Hello friends,
I found out yesterday that I didn’t get a fellowship that I really wanted. The instinct to immediately downplay that is strong (so strong!) but I think it’s a priority to talk about disappointment and loss right now. I’m the kind of person who still burns with shame about anything I do that isn’t a success. Not everybody is built like this (thankfully!) and I’m vastly better than I was before. How do you judge yourself? Are there patterns in the explanations or justifications you reach for?
What are the coping mechanisms you’ve developed? What do you say to the people you care about when they experience rejection or failure? Were you even willing to spend time with these questions? And the hardest question: how might our habits around failure need to change in the months ahead?
This is a MUCH bigger question and entirely separate from the small failure I’m sitting with today. I’m raising it because I believe that the job markets, funding prospects, and other forces shaping science in this country are on the cusp of creating losses at a scale and intensity we are profoundly unprepared to manage.
This was Week 28 and that was a bold claim I just made about the future. Let’s unpack it together.
The final piece I wanted to share today is a note of gratitude to the folks at FAS and ASTC who have helped educate me on impoundments, pocket rescissions, and other budget maneuvers, as well as the myriad types of interference in grantmaking (← if you only click one link in this issue, make it this one). It’s been so helpful, if difficult, to work toward a robust understanding of how the entire system is changing right now.

At a high level, I think that science advocates must now wade into procedural fights, even though protecting the integrity of bureaucratic systems demands increasingly specialized knowledge even as it spreads our attention ever thinner. I’m writing this newsletter every week, on top of updating pages with the amazing Unbreaking team. Honestly, I’m a little sick of having to know about and explain things like attempted fiat via footnote (and not just the one that was issued and reversed on Tuesday).
But more specifically, as I build my own understanding of the ways that funding commitments are being terminated, frozen, clawed-back, and otherwise altered, I can’t force myself to really think of them as commitments anymore - it feels more responsible to call them prospects. This kind of uncertainty gnaws at me, and I imagine, most of us who are responsible for keeping the lights on at our organizations.
How do we even know what success and failure actually look like in a funding landscape like this? Is “put your head down and just apply for more grants/fellowships/programs/jobs” honestly the best advice we can give right now? How do we make decisions about what’s worth doing when our whole mental model needs to be adjusted?

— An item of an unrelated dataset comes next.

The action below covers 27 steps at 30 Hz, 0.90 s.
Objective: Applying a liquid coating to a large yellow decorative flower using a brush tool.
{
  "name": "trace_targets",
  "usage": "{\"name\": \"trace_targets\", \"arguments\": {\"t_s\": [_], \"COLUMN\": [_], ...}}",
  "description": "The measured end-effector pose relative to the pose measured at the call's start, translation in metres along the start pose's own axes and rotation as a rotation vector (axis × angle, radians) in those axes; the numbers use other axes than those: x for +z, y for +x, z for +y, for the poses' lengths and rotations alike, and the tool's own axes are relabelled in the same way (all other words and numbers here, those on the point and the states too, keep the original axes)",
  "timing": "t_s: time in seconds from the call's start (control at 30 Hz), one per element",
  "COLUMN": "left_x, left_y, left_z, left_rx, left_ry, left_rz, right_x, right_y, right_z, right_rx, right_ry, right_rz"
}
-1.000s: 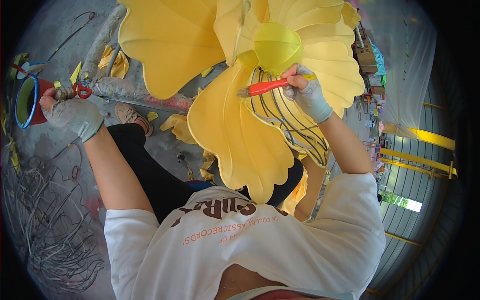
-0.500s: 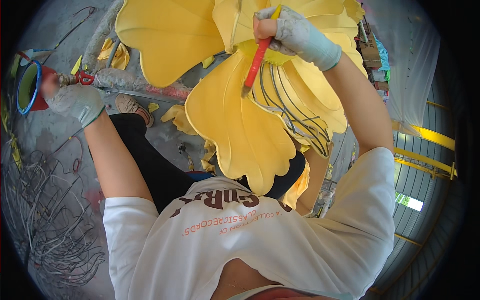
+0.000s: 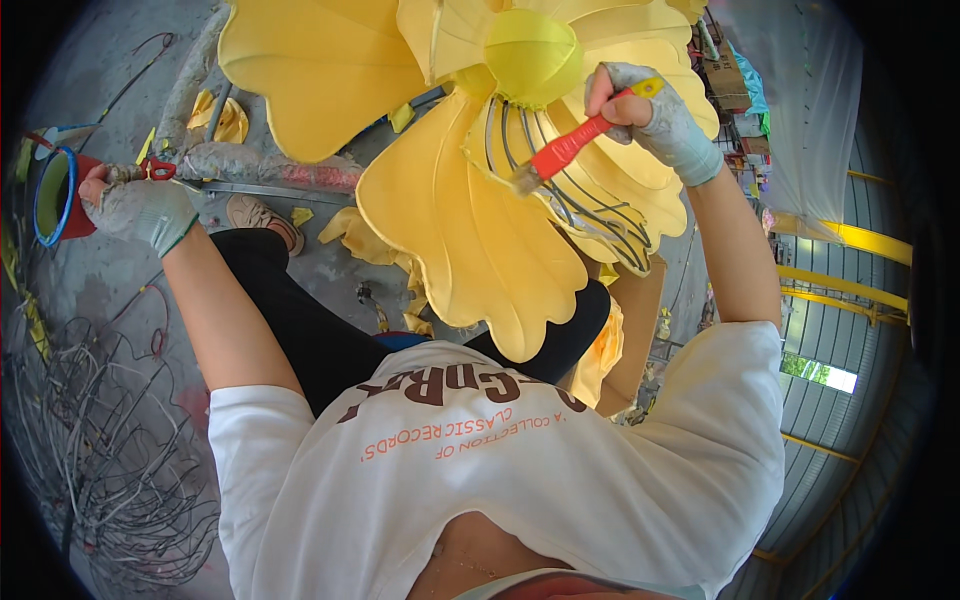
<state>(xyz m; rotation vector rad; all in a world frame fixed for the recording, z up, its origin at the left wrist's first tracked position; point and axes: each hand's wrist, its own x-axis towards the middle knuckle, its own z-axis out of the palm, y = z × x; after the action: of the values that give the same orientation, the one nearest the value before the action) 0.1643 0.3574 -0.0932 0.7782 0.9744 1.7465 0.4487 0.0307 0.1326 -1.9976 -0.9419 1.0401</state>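
My right hand [image 3: 665, 120], in a pale work glove with bare fingertips, is closed around a red paintbrush [image 3: 568, 150] with a yellow handle end. Its bristles are at the inner edge of a large yellow fabric petal [image 3: 470, 230], beside bare grey wires [image 3: 600, 215]; whether they touch is unclear. The petal belongs to a big artificial flower with a yellow-green ball centre [image 3: 533, 58]. Out at the left, my gloved left hand [image 3: 145, 208] grips a red bucket [image 3: 82, 195] with a blue rim. Red-handled scissors [image 3: 157, 168] show just beyond that hand; I cannot tell whether they lie on the floor.
A tangle of grey wire [image 3: 120, 460] covers the floor at lower left. A wrapped pole [image 3: 250, 165] and yellow fabric scraps [image 3: 355, 235] lie beyond my leg. A cardboard box [image 3: 635, 330] stands right of my knee. Plastic sheeting [image 3: 805, 110] hangs at far right.
My right hand has moved right and down, and the brush has swung from steep to slanted, its bristles now further right along the petal edge. The flower's ball centre shows more fully.
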Motion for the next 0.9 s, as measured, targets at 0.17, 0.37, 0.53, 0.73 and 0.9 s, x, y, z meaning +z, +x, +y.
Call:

Our systems have been grinding people into the dust for decades. They were and have been broken: it is now getting substantially worse. We can’t just “keep at it” - we need to face this failure together.
I keep going back to a recent post I loved by Dominique Baker, “We must see that our lives, our struggles and successes, are bound up in each other. What does collective action look like if you stop being optimistic your [specific market] will improve and instead think about academia as a whole?”
I think it means a whole lot of experiments. Thankfully we’re good at those. But again, we’re back to the idea that a whole lot of the work will likely fail. So those of us who have the best relationships with failure? Get in here, we need you. Those of us who metabolize rejection into spectacularly stubborn motivation? Share some tips please. (And everybody who needs to start a garden, I’ve got just the song for us.)
We need to grow new things. Let’s get our hands dirty.